Mr. Gauke: I am grateful for the hon. Lady’s comment, although I do not agree with her. On the question of safeguards, if she believes in safeguards in subsection (9), I hope that she will support amendment No. 120, which inserts a safeguard that the measures should apply only in the event of a systemic risk. Subsection (9) begins:
“But if the Treasury think it necessary”.
—which is not too great a safeguard, I would suggest—it may make an order without complying with the affirmative resolution. The order can be made, but will lapse after 28 days, ignoring recesses. Even if it does lapse, however, nothing done under it is invalidated. Furthermore, under subsection (9)(d), nothing is to prevent the making of a new order, so, conceivably, the Treasury could happily continue making orders every 28 days—it could get defeated, introduce another one and so on ad infinitum.

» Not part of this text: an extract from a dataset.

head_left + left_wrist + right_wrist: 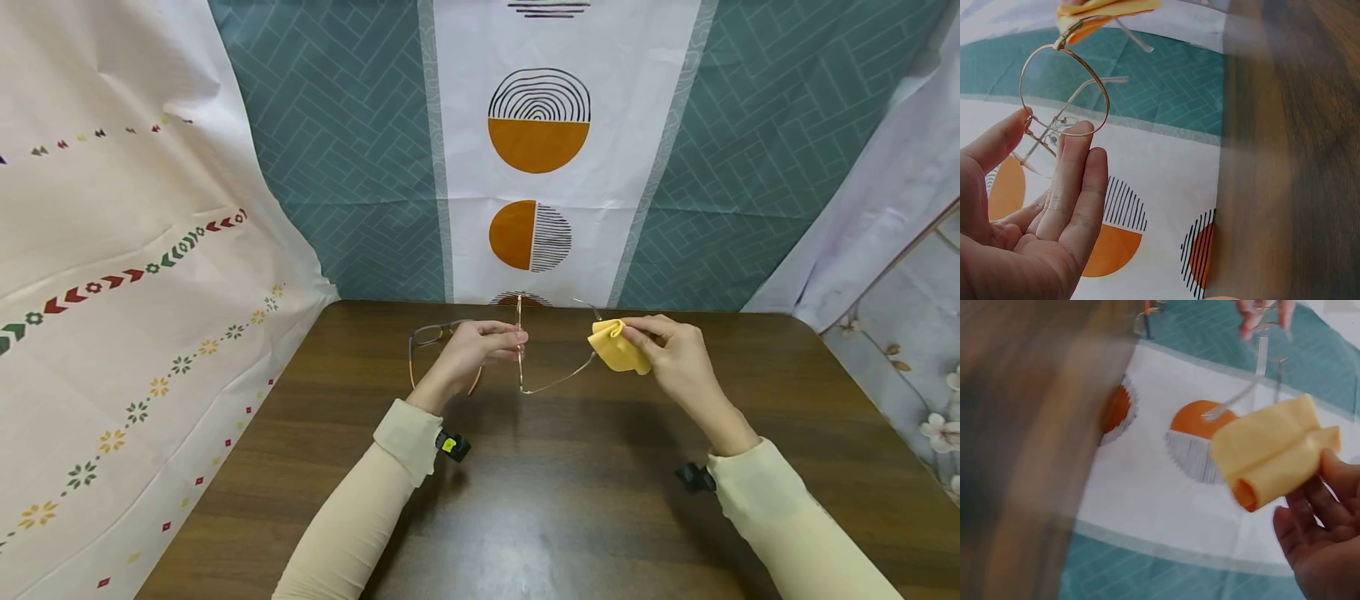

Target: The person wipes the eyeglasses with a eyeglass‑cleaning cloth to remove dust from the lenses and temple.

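Observation:
In the head view my left hand (pixel 468 350) pinches thin gold-rimmed eyeglasses (pixel 520 368) above the table, their temples pointing toward my right hand (pixel 678 358). The left wrist view shows the left thumb and fingers at the bridge between the round lenses. Between right thumb and fingers is a folded yellow cloth (pixel 621 348), which overlaps one temple in the left wrist view. From the right wrist view, the other temple (pixel 1262 356) with its clear tip extends beside the cloth. A second pair of glasses (pixel 428 335), dark-framed with orange-brown temple ends, lies behind the left hand.
The brown wooden table (pixel 517 517) spans the area below both hands. A teal and white patterned curtain (pixel 360 150) hangs along its back edge. White printed cloth (pixel 150 250) drapes at the left, and a floral cloth (pixel 911 333) at the right.

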`<state>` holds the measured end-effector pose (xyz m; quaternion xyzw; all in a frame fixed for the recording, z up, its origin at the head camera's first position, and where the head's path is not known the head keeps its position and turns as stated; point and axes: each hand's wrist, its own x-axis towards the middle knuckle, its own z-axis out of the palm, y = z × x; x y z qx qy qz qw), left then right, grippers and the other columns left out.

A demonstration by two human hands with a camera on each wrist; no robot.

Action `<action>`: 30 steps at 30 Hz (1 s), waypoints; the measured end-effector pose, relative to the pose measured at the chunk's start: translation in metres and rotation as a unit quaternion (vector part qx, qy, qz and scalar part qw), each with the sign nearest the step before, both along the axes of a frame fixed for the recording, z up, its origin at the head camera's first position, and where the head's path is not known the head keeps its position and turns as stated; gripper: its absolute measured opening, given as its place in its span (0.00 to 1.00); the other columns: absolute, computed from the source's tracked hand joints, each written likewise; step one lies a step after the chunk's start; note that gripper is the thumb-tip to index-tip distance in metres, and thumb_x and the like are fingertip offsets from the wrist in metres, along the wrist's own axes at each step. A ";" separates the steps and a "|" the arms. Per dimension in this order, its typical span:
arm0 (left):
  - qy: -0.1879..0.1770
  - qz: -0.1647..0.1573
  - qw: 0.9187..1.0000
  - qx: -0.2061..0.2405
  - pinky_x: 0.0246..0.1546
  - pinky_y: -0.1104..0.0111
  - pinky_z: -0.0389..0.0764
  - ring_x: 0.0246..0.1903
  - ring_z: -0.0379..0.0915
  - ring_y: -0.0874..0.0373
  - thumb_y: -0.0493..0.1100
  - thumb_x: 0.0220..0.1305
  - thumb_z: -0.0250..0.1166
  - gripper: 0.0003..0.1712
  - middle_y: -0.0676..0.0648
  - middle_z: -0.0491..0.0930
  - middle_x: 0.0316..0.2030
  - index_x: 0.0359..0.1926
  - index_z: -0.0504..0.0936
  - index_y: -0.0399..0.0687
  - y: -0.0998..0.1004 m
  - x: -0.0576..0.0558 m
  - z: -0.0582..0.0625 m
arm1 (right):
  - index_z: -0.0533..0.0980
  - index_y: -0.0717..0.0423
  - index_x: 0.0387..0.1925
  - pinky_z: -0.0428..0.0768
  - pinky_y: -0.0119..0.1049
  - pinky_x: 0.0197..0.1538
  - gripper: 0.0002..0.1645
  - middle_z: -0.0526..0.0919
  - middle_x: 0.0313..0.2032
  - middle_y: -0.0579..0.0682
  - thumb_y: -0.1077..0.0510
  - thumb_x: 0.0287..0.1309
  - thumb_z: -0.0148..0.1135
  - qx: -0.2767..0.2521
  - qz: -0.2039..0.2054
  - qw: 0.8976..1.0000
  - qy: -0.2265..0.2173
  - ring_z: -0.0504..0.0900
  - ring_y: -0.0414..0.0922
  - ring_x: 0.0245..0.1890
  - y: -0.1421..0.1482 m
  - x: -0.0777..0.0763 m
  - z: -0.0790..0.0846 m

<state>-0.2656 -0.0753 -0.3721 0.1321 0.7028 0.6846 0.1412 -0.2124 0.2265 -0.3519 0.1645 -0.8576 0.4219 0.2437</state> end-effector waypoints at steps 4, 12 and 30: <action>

My point to the hon. Lady is that that is not a set of different conditions, but the order in which things will happen. First, an order will be made without affirmative resolution. Secondly, if it lapses after 28 days, it will be deemed to have been effective before lapsing. That is my objection: in that period, an order changing primary legislation, which Parliament will not have considered, will remain law. If she disagrees with that interpretation, I will happily accept a further intervention.

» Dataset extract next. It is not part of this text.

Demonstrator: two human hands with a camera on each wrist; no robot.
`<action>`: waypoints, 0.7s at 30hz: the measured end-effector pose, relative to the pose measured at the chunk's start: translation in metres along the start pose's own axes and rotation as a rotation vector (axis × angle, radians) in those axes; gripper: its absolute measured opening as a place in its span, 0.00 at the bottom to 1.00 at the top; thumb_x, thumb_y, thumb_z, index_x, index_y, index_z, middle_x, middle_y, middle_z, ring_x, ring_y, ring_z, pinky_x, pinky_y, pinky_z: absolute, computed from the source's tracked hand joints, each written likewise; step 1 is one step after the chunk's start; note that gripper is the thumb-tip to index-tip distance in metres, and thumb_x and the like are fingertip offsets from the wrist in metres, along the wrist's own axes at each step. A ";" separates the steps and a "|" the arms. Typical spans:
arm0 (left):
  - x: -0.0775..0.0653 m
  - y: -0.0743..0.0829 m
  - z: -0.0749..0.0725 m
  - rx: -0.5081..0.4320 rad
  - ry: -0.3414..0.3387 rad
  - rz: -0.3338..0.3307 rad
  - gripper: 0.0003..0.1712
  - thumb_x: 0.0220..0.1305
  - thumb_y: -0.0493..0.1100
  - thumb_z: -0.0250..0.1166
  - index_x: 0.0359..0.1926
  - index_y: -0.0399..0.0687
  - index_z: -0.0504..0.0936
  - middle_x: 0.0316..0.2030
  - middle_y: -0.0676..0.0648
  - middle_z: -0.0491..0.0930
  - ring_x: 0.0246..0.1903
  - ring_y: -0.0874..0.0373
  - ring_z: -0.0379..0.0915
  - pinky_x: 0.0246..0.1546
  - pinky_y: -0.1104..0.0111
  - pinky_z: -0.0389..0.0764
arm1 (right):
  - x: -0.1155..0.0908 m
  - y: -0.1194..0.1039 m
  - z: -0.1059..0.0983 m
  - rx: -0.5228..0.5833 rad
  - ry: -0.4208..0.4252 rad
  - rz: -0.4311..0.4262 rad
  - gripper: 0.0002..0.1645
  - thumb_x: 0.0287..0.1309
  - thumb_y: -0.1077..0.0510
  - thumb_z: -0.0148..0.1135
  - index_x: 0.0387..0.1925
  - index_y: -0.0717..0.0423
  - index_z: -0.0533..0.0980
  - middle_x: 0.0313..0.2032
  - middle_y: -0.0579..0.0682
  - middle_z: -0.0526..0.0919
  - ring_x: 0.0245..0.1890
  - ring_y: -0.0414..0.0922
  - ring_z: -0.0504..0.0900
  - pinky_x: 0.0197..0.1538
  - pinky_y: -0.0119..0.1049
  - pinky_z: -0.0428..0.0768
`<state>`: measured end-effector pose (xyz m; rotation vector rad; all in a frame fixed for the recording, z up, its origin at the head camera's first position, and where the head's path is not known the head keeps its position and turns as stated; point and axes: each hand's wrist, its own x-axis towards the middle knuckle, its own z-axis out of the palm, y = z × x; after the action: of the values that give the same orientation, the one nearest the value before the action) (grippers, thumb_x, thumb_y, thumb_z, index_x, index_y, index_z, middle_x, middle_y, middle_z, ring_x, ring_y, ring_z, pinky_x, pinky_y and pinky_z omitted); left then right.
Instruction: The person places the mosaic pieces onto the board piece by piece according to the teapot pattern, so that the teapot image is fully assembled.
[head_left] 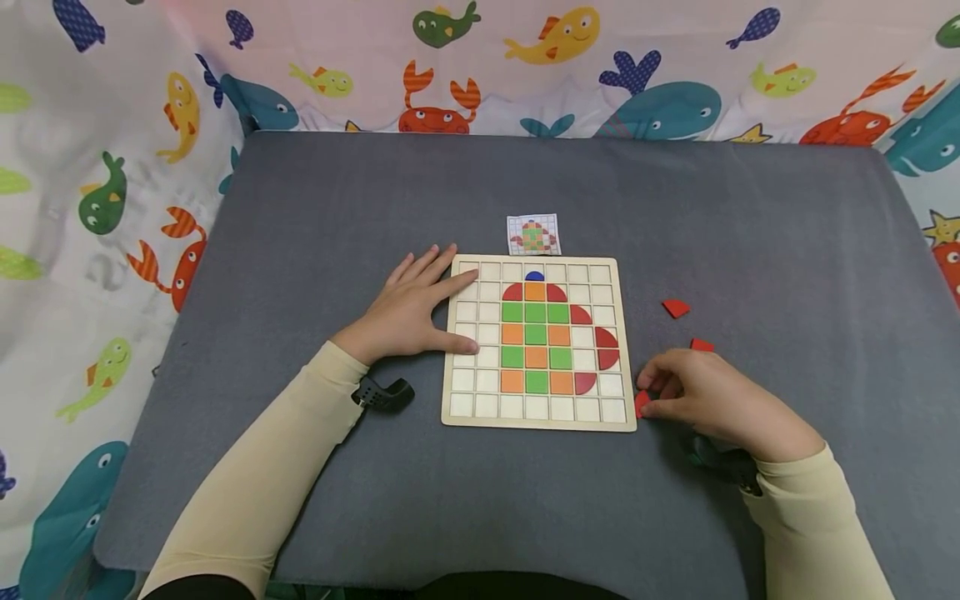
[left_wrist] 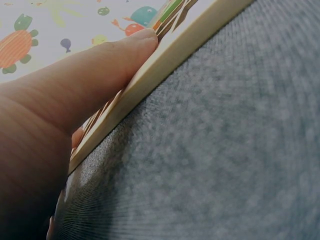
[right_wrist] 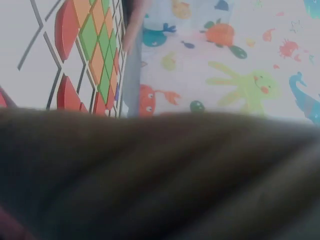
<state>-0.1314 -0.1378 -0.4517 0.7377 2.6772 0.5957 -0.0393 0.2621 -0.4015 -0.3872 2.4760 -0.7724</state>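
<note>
A square wooden grid board lies on the table, its middle filled with green, orange and red tiles and one blue half-round near the top. My left hand rests with spread fingers over the board's left edge; the left wrist view shows the thumb laid across the rim. At the lower right corner of the board, my right hand pinches a small red quarter-round tile between thumb and fingers. Another red tile shows partly behind that hand. In the right wrist view, a dark blur covers the lower half.
A loose red tile lies to the right of the board. Just above the board is a small picture card with a coloured grid pattern. The grey table is backed by a cloth printed with sea animals.
</note>
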 end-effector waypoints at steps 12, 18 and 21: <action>0.000 0.000 0.002 -0.006 0.007 -0.003 0.66 0.50 0.84 0.68 0.84 0.71 0.52 0.85 0.52 0.35 0.84 0.53 0.24 0.81 0.52 0.26 | -0.004 -0.004 -0.005 -0.049 0.057 -0.036 0.11 0.56 0.62 0.79 0.32 0.49 0.81 0.26 0.38 0.83 0.28 0.37 0.79 0.32 0.32 0.77; 0.000 0.000 0.002 0.000 0.004 -0.001 0.66 0.51 0.84 0.68 0.84 0.71 0.52 0.85 0.52 0.35 0.84 0.53 0.24 0.81 0.52 0.26 | -0.005 -0.012 -0.009 -0.074 0.118 -0.126 0.08 0.58 0.66 0.75 0.34 0.50 0.84 0.28 0.37 0.83 0.28 0.34 0.80 0.34 0.31 0.80; 0.000 -0.001 0.002 -0.004 0.003 0.008 0.66 0.51 0.83 0.69 0.84 0.70 0.53 0.85 0.51 0.35 0.84 0.53 0.24 0.81 0.51 0.26 | 0.000 -0.020 -0.010 -0.089 0.148 -0.198 0.09 0.57 0.67 0.74 0.35 0.51 0.85 0.30 0.37 0.85 0.29 0.33 0.80 0.35 0.32 0.82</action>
<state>-0.1308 -0.1379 -0.4533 0.7468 2.6762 0.6048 -0.0424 0.2500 -0.3828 -0.6369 2.6457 -0.7964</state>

We have proposed a new subsection (10) stating:
“No Order under this section may amend subsections (8) or (9).”.
The amendment’s purpose is merely to highlight the fact that if clause 65 can enable the Bill to be amended, it could presumably amend the safeguard in clause 65(8), which does at least say that any amendment should be made by affirmative resolution. Presumably, however, the Government could use the affirmative resolution to scrap subsection (8), and from then on the negative resolution only would be used. That does not provide much of a safeguard.
The clause creates great constitutional difficulties, and we in Parliament take such matters very seriously. Some in the outside world are enormously concerned about the way in which the clause injects uncertainty into the system. We already criticise the Bill for causing concerns about partial transfers. That is not a theoretical concern: already transactions are not happening as a consequence. We debated that on Tuesday, and I think that the Government recognise this issue and have made some movement on the safeguards contained in the order-making powers in clauses 42 and 43. However, we have pressed them for more movement, but we are seeing none on clause 65, which undermines the certainty that the capital markets require. Clearly, anything that we can do to try to address that has to be of benefit. It is a practical issue, and the Government do not appear to be moving. Depending on what the Minister says, we will be inclined to press some of our amendments. Unless there is movement, the uncertainty will only increase. I am afraid that clause 65 is already having a damaging impact on the competitiveness of the UK capital markets.
Mr. Breed: I do not want to repeat what the hon. Gentleman said, but I wish to be associated entirely with his comments on the clause. He and his colleagues probably went through the same exercise as we did in attempting to make the clause acceptable by dispelling some of the obvious problems that it causes owing to lack of confidence. The amendment is similar to others that we have tabled, in the sense that we have tried to create some hurdles so as to get an idea of when those powers will be used. The amendment, as drafted, is an excellent attempt to do that, and if the hon. Gentleman presses it I will certainly support him.
As hon. Members will know, we tabled an amendment to delete the entire clause, because I find the first few words wholly unacceptable:
“The Treasury may by order amend the law”.
The Treasury might well be the fount of all knowledge and wisdom, although that has perhaps not been so clearly displayed in recent times, but frankly it is not here to amend the law—we are. I am in principle against that and so will vote against the clause en bloc if given the opportunity to do so on stand part.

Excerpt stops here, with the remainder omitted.